Duas mãos seguram um recorte em forma de cabeça humana, com uma árvore colorida dentro, cujas folhas parecem se desprender. O fundo verde claro destaca a ideia de memória se esvaindo, simbolizando o impacto do Alzheimer.
Estudo levou em conta duas grandes bases de dados, nas quais foram constatadas pessoas com Alzheimer (Imagem: Berit Kessler/Shutterstock)

Ao acompanhar os prontuários ao longo de uma janela de dez anos antes do diagnóstico de Alzheimer e comparar os registros entre casos e controles, os pesquisadores identificaram condições médicas que ocorreram com maior frequência entre aqueles que posteriormente desenvolveram a doença. Mais de 70 condições apareceram em ambos os bancos de dados, com predominância de quatro grandes grupos:

  • Condições de saúde mental, como depressão e sintomas neuropsiquiátricos graves, incluindo paranoia/psicose e ideação suicida;
  • Condições neurológicas e relacionadas ao sono, como insônia, hipersonia e apneia do sono;
  • Condições cardiovasculares e circulatórias, como hipertensão essencial, aterosclerose cerebral e isquemia cerebral;
  • Condições endócrinas e metabólicas, como diabetes tipo 2.

Os pesquisadores também recorreram a dados de dois grandes biobancos de DNA — o BioVU, da Vanderbilt Health, e o UK Biobank — para avaliar as bases genéticas dessas condições em relação à genética do Alzheimer. Foram identificadas 19 condições associadas a variantes genômicas individuais de risco ou a um escore poligênico de risco para a doença.

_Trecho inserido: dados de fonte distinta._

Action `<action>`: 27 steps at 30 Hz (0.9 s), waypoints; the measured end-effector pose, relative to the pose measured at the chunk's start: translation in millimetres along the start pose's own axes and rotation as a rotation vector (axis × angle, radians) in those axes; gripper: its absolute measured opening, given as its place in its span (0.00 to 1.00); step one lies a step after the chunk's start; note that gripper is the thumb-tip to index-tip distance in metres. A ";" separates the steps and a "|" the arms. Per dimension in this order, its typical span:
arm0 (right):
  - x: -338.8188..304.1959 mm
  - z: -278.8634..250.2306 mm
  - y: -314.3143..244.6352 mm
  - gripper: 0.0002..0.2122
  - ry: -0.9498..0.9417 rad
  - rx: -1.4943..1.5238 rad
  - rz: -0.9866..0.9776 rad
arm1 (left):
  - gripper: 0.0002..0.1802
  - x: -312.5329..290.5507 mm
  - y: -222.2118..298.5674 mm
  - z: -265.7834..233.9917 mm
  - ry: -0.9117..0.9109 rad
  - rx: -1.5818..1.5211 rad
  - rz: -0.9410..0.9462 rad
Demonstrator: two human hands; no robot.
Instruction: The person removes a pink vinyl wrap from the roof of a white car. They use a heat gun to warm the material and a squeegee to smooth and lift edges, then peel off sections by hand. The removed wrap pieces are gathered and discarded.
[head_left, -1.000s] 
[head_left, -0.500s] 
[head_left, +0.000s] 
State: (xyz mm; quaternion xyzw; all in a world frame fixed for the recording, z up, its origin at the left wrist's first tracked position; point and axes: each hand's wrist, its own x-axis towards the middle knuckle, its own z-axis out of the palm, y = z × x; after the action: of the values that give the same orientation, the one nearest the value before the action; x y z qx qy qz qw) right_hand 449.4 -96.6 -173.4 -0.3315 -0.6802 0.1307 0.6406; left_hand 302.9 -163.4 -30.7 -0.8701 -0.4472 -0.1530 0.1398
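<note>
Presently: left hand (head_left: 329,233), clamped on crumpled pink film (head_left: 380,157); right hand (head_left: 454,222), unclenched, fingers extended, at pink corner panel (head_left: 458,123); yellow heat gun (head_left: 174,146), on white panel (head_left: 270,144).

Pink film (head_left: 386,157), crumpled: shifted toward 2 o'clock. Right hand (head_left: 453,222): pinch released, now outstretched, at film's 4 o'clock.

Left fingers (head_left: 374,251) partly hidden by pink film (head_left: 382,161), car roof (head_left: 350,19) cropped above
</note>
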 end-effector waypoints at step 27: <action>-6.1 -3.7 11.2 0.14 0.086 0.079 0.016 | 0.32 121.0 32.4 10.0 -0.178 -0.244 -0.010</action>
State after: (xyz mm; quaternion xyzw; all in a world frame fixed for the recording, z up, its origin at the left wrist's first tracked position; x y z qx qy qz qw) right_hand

Os autores ressaltam que as associações observadas nos prontuários eletrônicos não comprovam uma relação causal entre as condições e o Alzheimer. Ainda assim, os resultados oferecem um roteiro baseado em dados para reconhecimento precoce de risco e pesquisas voltadas à prevenção.

“Prontuários eletrônicos longitudinais oferecem uma visão poderosa sobre o desenvolvimento da doença de Alzheimer ao longo de décadas”, disse Zhong. “Ao identificar padrões médicos que precedem consistentemente o Alzheimer, podemos abrir novas oportunidades para redução de risco, intervenção precoce e melhores desfechos para os pacientes.”

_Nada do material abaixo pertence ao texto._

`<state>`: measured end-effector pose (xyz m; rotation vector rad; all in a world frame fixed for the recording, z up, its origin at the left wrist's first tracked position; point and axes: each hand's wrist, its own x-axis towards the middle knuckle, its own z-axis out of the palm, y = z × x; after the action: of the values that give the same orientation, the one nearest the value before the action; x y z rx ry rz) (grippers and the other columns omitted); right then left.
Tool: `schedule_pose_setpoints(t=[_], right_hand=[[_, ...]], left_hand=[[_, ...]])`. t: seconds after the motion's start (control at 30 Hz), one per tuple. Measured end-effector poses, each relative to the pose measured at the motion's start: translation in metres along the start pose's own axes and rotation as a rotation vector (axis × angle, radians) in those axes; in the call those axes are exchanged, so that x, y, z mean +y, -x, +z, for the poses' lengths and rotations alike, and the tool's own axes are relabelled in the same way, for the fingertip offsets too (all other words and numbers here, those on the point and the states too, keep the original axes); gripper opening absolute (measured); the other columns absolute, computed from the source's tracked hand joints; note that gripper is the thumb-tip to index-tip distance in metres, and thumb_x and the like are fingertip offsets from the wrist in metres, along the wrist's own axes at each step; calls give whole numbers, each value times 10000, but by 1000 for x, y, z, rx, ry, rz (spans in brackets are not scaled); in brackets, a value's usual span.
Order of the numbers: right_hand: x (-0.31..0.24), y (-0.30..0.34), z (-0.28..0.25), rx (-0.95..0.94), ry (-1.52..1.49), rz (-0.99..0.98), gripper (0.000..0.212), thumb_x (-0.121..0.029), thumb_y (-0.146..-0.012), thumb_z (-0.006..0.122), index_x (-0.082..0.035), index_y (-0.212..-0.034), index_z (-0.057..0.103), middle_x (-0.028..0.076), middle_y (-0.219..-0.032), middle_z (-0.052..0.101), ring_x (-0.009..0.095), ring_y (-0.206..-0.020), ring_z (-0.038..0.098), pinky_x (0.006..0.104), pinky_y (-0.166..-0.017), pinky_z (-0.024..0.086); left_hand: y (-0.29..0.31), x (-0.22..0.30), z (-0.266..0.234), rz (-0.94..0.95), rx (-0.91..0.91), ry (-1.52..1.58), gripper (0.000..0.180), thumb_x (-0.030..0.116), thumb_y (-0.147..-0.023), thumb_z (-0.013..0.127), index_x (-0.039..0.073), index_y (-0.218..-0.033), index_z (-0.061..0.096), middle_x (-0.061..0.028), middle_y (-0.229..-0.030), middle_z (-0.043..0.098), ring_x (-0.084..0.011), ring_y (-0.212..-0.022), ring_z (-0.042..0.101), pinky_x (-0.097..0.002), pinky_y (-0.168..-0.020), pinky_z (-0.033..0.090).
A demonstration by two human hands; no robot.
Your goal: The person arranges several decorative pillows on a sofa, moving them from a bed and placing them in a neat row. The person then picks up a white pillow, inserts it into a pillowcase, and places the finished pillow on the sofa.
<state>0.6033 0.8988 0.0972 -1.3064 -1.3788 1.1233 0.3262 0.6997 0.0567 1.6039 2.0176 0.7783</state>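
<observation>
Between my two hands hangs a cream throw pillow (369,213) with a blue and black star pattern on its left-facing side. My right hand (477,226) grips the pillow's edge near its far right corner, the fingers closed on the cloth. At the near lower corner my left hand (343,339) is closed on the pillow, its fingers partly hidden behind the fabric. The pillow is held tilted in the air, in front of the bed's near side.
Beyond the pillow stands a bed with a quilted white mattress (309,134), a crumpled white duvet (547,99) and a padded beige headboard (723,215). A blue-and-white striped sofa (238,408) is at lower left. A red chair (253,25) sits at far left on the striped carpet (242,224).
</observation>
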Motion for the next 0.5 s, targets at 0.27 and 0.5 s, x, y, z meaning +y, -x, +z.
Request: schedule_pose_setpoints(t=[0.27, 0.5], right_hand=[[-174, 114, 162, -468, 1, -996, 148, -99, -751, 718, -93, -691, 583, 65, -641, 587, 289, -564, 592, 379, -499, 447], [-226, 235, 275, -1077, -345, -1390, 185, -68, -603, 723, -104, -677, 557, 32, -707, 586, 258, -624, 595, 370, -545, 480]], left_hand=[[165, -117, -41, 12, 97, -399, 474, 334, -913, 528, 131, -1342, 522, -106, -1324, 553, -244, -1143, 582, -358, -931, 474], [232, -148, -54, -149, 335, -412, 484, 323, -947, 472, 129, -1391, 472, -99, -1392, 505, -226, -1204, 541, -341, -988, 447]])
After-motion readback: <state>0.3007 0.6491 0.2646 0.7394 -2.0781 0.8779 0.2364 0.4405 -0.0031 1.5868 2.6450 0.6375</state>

Segundo Zhong, o estudo confirma hipertensão e hipercolesterolemia como fatores de risco para o desenvolvimento do Alzheimer na velhice, sugerindo que tratar essas condições na meia-idade — por meio da adoção de estilos de vida mais saudáveis ou do uso de medicamentos anti-hipertensivos ou redutores de lipídios — pode diminuir o risco da doença.

“Também observamos uma associação inversa entre câncer e doença de Alzheimer em ambos os conjuntos de dados de prontuários eletrônicos, replicando achados epidemiológicos anteriores”, afirmou. “Agora estamos investigando os mecanismos subjacentes a esse fenômeno, com o objetivo de gerar insights que possam orientar estratégias terapêuticas inovadoras para a doença de Alzheimer.”

Além de Zhong e Cox, assinam o estudo Zhijun Yin, Ph.D., MS; Rui Chen, Ph.D.; Kerou Cheng; e Bingshan Li, Ph.D., todos da Vanderbilt Health; e Gengjie Jia, Ph.D., e Andrey Rzhetsky, Ph.D., da Universidade de Chicago (EUA).